- PROBLEM
Copy whichever lines of the data hold the word "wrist".
Segment Open
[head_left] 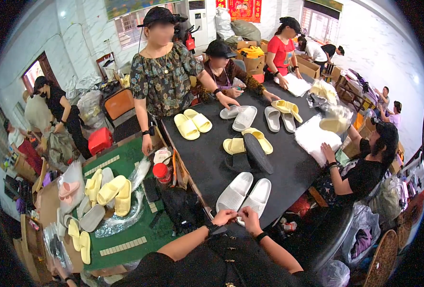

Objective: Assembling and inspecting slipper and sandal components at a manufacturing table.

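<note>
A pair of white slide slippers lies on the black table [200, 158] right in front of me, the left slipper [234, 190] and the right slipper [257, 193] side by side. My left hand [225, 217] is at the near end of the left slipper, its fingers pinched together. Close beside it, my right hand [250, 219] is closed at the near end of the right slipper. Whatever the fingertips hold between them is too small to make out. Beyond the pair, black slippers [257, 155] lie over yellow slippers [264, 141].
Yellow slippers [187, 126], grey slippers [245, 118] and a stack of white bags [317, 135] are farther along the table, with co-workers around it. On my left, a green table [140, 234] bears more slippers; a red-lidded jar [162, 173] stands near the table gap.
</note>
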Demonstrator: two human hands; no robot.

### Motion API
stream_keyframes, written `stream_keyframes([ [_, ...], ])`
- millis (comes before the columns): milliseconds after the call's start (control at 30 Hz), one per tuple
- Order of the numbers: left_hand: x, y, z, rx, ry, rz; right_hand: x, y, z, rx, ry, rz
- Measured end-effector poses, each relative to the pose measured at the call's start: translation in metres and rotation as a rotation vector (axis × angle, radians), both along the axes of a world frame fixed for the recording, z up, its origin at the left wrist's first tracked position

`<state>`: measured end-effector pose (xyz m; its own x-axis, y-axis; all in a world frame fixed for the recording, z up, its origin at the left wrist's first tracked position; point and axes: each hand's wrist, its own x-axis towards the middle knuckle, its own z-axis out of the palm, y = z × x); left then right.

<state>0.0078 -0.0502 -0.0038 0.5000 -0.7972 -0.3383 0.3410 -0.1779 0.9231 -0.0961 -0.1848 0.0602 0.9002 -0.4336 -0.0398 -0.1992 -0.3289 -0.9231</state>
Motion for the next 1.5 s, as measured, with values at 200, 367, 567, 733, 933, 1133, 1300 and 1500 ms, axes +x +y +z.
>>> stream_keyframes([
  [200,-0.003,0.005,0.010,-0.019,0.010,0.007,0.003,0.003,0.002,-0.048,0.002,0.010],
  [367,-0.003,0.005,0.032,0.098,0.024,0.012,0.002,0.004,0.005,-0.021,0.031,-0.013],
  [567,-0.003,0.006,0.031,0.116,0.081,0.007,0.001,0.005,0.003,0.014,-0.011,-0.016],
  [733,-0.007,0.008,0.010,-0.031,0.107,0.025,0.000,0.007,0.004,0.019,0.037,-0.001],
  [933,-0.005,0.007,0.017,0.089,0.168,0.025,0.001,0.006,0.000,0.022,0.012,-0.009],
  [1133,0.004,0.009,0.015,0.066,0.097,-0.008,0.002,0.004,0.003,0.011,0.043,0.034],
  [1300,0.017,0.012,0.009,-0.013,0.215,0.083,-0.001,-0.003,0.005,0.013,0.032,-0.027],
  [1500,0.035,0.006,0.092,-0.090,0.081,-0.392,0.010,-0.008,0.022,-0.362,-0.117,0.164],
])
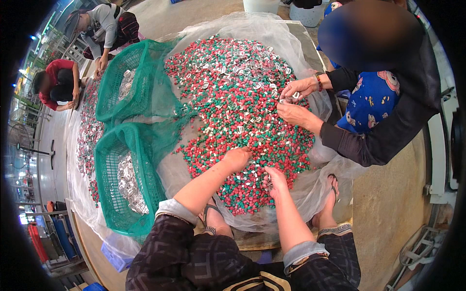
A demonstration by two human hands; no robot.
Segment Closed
- ANSWER SECTION
- Measured end-effector poses, each relative to the pose measured at the call's start: translation in metres and rotation as a rotation vector (axis × angle, radians), both along the axes of a world frame fixed for the recording, z up, its origin at the left wrist's first tracked position
`<state>`: measured end-effector pose (xyz m; its own x-axis, y-axis; all in a world frame fixed for the recording, z up, its origin at the left wrist's first tracked position; point and axes: each hand's wrist, its own x-axis towards the middle knuckle, its own z-axis out of the palm, y = z × x); left then right.

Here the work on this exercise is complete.